La prière de Gethsémani est en quelque sorte une pierre angulaire placée par le Christ comme fondation pour son service de la cause « que le Père lui avait confiée » – comme fondation pour l'oeuvre de la rédemption du monde par le sacrifice offert sur la Croix.
Participant au sacerdoce du Christ qui est inséparable de son sacrifice, nous devons, nous aussi, placer comme fondation de notre existence sacerdotale la pierre angulaire de la prière. Elle nous permettra d'harmoniser notre existence avec le ministère sacerdotal, gardant intacte l'identité et l'authenticité de cette vocation, devenue notre héritage particulier dans l'Église, communauté du Peuple de Dieu. La prière du prêtre, en particulier celle de la Liturgie des Heures et de l'adoration eucharistique, nous aidera avant tout à être toujours profondément conscients du fait que, comme « serviteurs du Christ », nous sommes d'une manière spéciale et exceptionnelle les « intendants des mystères de Dieu » (1 Co 4,1). Quelle que soit notre tâche concrète, quel que soit le genre d'activité par lequel nous exerçons le ministère pastoral, la prière nous affermira dans la conscience de ces mystères de Dieu dont nous sommes les « intendants » et permettra que cela s'exprime dans toute notre action. C'est aussi de cette façon que nous serons pour les hommes un signe parlant du Christ et de son Évangile.

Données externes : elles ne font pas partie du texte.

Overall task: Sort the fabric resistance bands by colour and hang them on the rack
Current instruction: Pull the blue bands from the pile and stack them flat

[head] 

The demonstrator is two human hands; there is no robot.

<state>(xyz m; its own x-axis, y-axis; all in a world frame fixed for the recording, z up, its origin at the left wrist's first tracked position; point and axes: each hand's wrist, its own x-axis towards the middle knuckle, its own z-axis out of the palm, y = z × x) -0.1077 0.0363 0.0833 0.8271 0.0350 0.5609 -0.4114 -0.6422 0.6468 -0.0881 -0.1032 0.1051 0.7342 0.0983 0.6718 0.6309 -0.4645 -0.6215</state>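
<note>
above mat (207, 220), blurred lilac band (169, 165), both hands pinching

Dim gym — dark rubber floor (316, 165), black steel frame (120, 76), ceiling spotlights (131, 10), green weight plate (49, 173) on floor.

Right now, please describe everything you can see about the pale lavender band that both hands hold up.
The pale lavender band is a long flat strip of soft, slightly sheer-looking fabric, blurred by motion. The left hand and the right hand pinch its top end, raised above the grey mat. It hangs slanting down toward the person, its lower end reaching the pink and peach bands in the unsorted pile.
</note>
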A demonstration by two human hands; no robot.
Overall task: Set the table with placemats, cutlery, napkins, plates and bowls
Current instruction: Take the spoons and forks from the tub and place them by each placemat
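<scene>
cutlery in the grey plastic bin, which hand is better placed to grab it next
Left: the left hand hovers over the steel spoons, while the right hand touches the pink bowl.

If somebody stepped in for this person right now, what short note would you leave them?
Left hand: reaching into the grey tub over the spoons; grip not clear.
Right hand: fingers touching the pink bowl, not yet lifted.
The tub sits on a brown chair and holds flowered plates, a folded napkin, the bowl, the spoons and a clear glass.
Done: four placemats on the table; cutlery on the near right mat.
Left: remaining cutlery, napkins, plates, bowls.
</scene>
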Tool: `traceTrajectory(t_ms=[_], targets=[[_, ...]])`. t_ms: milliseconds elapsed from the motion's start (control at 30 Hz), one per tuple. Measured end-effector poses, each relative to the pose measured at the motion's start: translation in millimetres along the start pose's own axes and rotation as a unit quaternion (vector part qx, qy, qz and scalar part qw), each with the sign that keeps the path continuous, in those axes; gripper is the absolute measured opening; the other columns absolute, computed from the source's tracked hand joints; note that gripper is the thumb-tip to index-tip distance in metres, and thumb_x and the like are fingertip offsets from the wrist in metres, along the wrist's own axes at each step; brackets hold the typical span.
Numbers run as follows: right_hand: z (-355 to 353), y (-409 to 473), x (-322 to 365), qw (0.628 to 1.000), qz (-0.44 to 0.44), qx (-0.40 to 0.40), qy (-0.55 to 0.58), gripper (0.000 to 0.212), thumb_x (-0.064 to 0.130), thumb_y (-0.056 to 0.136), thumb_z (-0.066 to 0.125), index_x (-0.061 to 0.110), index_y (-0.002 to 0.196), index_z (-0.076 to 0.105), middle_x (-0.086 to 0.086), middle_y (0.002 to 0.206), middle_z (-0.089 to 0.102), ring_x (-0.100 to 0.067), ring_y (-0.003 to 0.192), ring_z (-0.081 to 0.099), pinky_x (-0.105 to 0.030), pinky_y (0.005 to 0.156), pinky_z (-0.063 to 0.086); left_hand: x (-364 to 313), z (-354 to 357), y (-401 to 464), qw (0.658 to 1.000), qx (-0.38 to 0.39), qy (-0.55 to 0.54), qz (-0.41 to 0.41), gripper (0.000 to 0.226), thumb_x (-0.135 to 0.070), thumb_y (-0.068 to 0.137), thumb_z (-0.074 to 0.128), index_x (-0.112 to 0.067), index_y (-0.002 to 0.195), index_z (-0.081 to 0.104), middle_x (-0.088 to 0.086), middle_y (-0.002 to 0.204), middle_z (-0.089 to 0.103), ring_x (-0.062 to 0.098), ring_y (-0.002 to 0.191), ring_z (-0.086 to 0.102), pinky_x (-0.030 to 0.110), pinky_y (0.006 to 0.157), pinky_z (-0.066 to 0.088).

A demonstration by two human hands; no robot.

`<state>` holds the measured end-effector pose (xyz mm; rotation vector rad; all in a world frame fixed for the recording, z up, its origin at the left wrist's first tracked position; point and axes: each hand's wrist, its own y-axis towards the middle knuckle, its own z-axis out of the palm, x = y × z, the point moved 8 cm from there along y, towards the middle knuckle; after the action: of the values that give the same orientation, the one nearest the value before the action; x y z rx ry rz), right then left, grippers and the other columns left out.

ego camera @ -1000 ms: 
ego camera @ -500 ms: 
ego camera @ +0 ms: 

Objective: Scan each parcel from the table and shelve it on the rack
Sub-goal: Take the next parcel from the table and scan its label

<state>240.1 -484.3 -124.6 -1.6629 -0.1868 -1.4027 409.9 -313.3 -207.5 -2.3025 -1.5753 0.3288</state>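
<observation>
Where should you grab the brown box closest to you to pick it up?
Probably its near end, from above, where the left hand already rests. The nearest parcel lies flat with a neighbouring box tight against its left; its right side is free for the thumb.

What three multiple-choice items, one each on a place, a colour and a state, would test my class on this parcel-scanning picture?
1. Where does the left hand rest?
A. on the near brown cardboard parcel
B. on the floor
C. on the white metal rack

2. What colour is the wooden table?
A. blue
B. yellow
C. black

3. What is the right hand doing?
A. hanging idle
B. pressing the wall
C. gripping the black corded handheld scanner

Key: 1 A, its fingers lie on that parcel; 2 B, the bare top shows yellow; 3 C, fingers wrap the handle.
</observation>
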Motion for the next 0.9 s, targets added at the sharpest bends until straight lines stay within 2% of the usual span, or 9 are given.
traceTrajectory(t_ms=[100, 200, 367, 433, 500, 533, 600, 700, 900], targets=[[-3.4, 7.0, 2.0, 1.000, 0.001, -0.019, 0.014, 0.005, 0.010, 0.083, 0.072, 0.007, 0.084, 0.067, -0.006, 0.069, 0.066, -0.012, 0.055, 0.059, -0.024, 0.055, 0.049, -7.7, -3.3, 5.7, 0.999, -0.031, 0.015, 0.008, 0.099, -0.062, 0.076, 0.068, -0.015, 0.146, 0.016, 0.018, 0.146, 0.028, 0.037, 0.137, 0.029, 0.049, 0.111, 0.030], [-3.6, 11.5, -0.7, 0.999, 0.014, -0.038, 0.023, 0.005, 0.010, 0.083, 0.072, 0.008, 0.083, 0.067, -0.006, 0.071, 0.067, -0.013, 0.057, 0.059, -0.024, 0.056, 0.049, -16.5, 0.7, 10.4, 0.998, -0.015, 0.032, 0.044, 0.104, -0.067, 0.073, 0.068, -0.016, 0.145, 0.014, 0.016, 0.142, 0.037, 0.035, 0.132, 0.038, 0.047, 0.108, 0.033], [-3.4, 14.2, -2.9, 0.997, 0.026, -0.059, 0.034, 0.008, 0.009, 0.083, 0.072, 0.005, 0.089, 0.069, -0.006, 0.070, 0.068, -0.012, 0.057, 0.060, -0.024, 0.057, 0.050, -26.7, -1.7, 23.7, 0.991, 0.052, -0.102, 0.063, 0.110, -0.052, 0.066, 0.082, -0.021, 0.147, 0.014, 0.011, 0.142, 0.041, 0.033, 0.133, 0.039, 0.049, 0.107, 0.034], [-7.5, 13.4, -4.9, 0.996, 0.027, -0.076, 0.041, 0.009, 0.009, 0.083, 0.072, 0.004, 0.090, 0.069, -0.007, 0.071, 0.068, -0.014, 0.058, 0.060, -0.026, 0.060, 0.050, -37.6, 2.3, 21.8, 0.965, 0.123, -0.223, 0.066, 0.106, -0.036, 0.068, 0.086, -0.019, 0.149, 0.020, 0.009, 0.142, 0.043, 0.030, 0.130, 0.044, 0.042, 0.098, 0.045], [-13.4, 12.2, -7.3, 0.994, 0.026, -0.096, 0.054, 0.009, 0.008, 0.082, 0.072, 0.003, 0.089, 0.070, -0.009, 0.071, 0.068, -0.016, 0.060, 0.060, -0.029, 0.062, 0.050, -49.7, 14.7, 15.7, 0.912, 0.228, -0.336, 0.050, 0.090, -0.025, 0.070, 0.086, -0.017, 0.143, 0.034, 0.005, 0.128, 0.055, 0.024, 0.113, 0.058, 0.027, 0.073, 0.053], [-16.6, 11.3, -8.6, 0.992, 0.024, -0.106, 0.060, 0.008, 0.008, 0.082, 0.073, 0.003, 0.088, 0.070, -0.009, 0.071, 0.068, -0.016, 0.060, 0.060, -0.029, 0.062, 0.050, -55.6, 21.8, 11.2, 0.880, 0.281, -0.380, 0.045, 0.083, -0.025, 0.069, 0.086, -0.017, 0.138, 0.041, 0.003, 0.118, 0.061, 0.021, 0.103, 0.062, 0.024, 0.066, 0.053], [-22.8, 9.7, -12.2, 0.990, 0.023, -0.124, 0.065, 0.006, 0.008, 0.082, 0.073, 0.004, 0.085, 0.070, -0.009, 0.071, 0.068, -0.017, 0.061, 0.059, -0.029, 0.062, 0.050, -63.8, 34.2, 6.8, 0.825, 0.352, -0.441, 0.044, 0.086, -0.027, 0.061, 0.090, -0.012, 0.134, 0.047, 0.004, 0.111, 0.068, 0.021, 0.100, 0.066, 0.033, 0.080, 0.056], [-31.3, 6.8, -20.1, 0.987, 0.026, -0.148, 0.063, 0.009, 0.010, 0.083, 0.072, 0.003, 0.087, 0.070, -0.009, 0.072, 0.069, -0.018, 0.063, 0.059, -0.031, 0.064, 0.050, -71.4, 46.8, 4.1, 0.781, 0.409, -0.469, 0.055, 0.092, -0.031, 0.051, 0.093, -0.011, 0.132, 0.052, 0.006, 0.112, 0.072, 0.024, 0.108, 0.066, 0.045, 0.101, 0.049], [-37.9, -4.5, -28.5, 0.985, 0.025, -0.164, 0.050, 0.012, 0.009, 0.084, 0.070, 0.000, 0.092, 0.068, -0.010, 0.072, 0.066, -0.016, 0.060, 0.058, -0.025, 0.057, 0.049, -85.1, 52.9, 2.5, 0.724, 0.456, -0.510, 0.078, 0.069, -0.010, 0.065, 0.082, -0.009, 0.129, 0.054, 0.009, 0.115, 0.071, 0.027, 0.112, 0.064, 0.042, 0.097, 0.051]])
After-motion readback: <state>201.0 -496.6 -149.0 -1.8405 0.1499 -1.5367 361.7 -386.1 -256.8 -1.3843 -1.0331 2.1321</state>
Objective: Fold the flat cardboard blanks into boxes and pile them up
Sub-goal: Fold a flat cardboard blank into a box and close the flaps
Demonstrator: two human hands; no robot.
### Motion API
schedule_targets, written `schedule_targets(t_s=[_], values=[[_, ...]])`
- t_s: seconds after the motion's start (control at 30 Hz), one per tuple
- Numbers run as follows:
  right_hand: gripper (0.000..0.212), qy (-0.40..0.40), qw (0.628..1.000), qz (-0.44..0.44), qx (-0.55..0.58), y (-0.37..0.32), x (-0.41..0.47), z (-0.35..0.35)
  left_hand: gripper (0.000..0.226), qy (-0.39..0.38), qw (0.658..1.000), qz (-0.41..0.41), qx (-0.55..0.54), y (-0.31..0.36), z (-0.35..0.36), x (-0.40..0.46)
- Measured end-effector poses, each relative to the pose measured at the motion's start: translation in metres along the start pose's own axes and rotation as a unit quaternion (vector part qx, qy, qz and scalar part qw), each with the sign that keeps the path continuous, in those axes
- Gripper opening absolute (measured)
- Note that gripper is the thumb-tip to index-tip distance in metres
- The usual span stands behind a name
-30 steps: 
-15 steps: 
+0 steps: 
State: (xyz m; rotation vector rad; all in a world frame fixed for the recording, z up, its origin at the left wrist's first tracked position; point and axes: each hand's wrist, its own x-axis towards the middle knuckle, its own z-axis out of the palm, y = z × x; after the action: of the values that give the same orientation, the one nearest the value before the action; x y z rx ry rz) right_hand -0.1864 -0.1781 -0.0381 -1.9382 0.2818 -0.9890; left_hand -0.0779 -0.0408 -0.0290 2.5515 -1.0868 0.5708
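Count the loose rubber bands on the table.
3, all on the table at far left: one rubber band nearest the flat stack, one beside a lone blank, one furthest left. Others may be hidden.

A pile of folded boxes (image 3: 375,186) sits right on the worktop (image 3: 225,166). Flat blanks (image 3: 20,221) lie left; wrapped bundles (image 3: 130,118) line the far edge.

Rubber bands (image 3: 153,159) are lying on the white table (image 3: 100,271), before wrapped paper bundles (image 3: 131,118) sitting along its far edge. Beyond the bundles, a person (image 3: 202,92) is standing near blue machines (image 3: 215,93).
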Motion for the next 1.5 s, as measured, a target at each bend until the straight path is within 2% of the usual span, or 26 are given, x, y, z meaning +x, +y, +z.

Très chers frères ! Nous avons besoin de la prière, d'une prière profonde et, en un sens « organisée », pour pouvoir être un tel signe. « A ceci tous reconnaîtront que vous êtes mes disciples : si vous avez de l'amour les uns pour les autres » (Jn 13, 35). Oui ! En définitive, c'est une question d'amour, d'amour « pour les autres » ; en effet « être », comme prêtres, « les intendants des mystères de Dieu », cela veut dire se mettre à la disposition des autres et, ainsi, rendre témoignage de l'amour suprême qui est dans le Christ, de l'amour qui est Dieu même. Si la prière du prêtre renouvelle cette conscience et cette attitude dans la vie de chacun de nous, en même temps, suivant la « logique » propre au fait d'être les intendants des mystères de Dieu, elle doit constamment se développer et s'étendre à tous ceux que « le Père nous a donnés » (Jn 17, 6).C'est ce qui ressort clairement de la prière sacerdotale de Jésus au Cénacle : « J'ai manifesté ton nom aux hommes que tu as tirés du monde pour me les donner. Ils étaient à toi et tu me les a donnés et ils ont gardé ta parole » (Jn 17, 6).